Nurses are an integral part of running a hospital. Recently I was talking with a few people about how we would rather see a Nurse Practitioner than a Physician’s Assistant. There is one group of nurses that stand out more to me than any other. Nurses that support children with mental health challenges. Nurses who make the choice to work on the children’s floor of psychiatric hospitals. They are the ones who clean the messes, dispenses the medications, calms the fears, and manages the constant crisis situations that can occur. The added challenge they face as nurses is that their patients can be as young as 7 or 8 years old.
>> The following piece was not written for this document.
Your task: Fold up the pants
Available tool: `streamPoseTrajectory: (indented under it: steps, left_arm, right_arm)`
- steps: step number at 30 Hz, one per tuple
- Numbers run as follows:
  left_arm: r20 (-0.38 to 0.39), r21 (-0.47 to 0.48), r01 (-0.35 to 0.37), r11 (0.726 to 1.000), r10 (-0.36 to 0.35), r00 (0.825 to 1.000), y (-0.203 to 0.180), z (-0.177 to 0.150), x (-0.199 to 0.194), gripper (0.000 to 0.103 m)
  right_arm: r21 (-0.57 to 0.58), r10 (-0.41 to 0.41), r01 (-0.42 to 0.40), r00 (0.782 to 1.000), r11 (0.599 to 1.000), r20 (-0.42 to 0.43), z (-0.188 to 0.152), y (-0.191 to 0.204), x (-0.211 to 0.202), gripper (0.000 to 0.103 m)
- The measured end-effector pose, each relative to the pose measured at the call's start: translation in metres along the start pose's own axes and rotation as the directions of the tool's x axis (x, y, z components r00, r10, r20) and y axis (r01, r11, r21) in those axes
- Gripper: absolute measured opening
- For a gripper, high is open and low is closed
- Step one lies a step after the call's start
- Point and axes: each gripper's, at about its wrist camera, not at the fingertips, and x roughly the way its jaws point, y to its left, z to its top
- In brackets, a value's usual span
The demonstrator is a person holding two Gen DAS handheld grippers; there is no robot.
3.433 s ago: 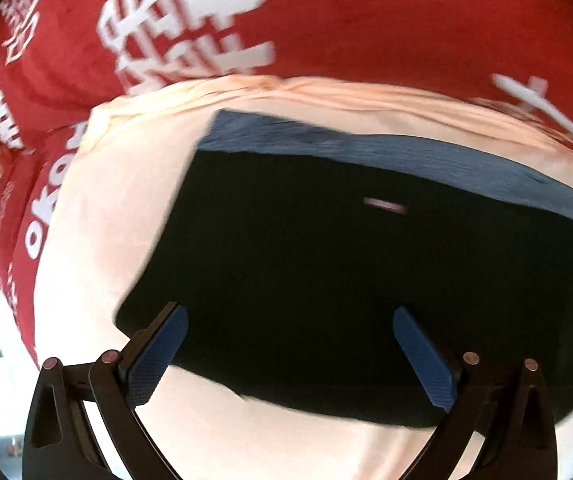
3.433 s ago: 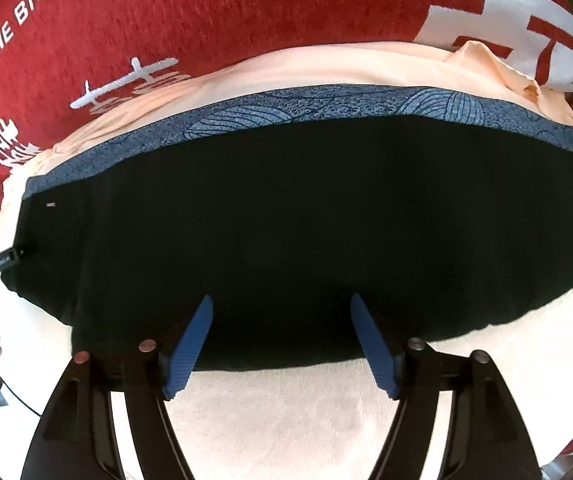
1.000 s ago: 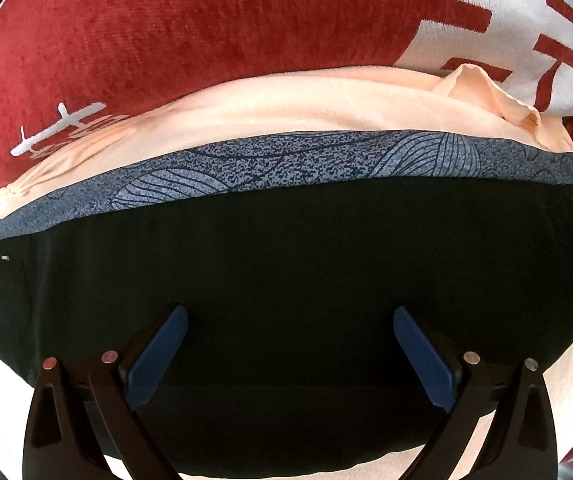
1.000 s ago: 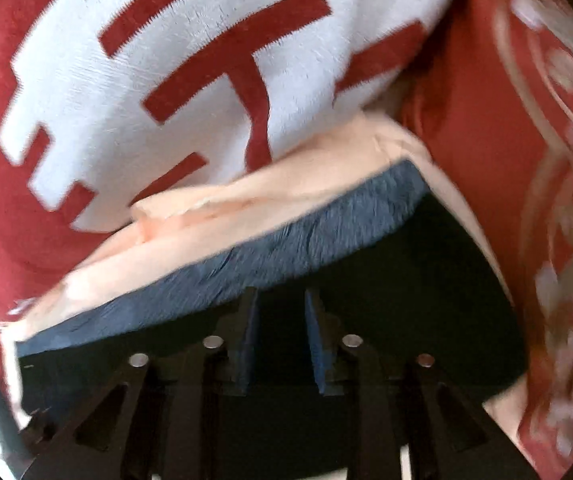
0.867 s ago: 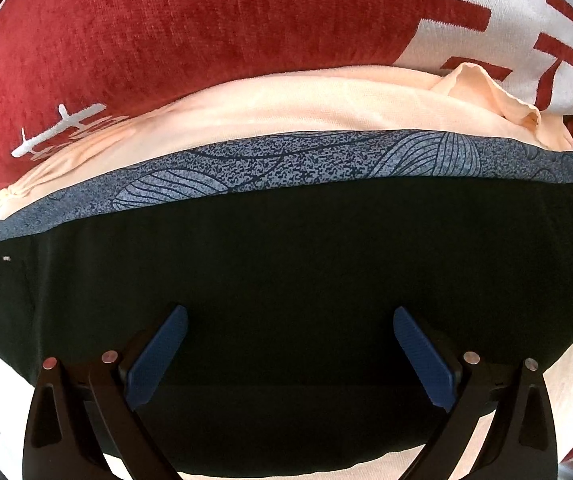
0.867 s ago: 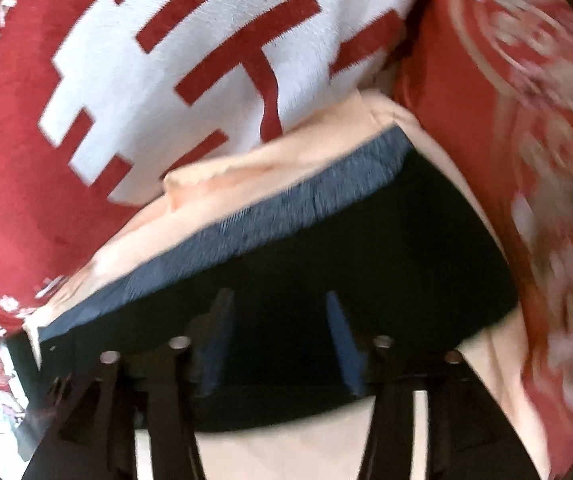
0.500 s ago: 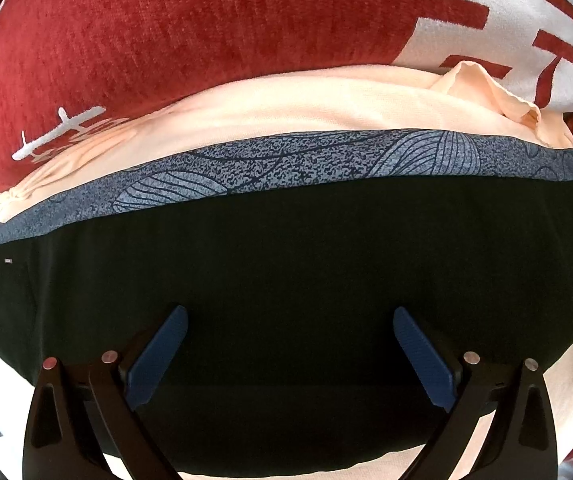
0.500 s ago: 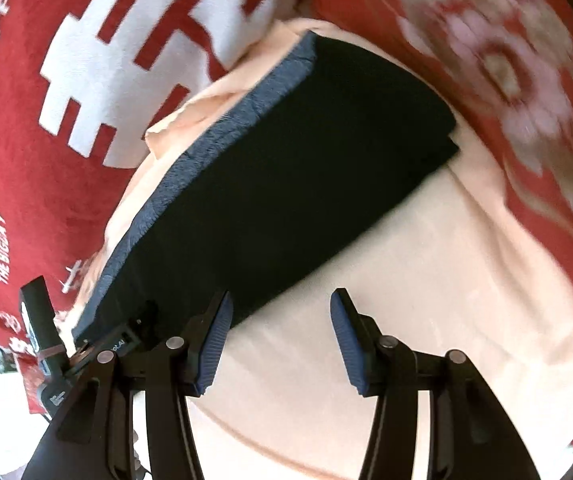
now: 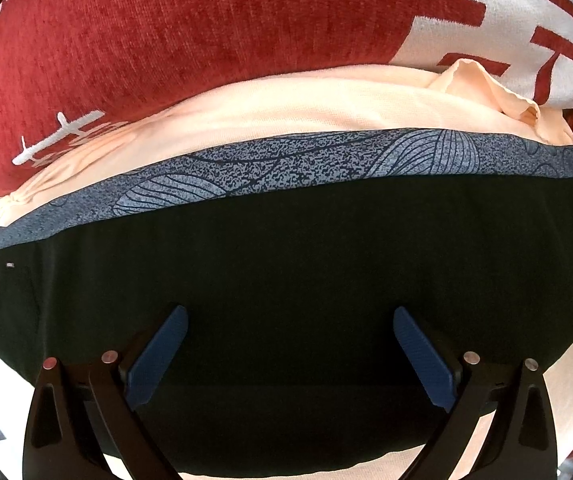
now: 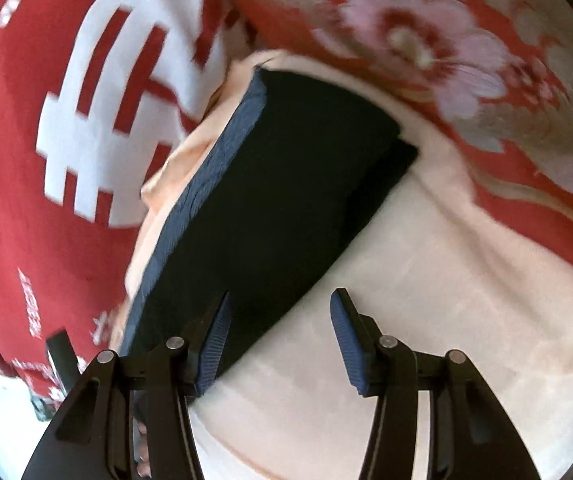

One of my children has struggled with depression and had to be hospitalized in the early morning hours when most people are still sleeping. Emotionally and physically exhausted, we met the intake nurse and she was calm, professional and provided as much reassurance that she could. We are all protective of our children, so as you can imagine, my fear of leaving my child in the care of anyone during such a vulnerable time was through the roof. I can tell you first hand the love and care that these gentle folks were able to offer our entire family during that time. During our 1 hour visit time each day, all we were able to do is sit together in a shared space to talk or play board games. The board games were one of the few distractions for the kids when not in therapy sessions with staff. It was this simple distraction that allowed her and sisters to feel a little more at ease in a sterile environment. However, since the children cycle in and out of the hospital, the games are not generally intact.
For our random act of kindness, we wanted to provide the nurses on the children’s floor with something that would be useful. We purchased a selection of hospital approved board games and card games. We also wanted to show our appreciation to the staff and gave them $5 Starbucks Gift Cards. I wasn’t allowed to deliver the packages to the children’s floor in person and had to drop off the packages at the main front desk. The receptionist was slightly prickly and confused at why I would be doing this. I explained why I was doing it and also gave her a gift card in appreciation for her work because she has to interact with every single person that walks through the door, of which no one wants to be there. She smiled. It’s a small token – just a cup of coffee. A simple Thank You. Everyone deserves to be appreciated.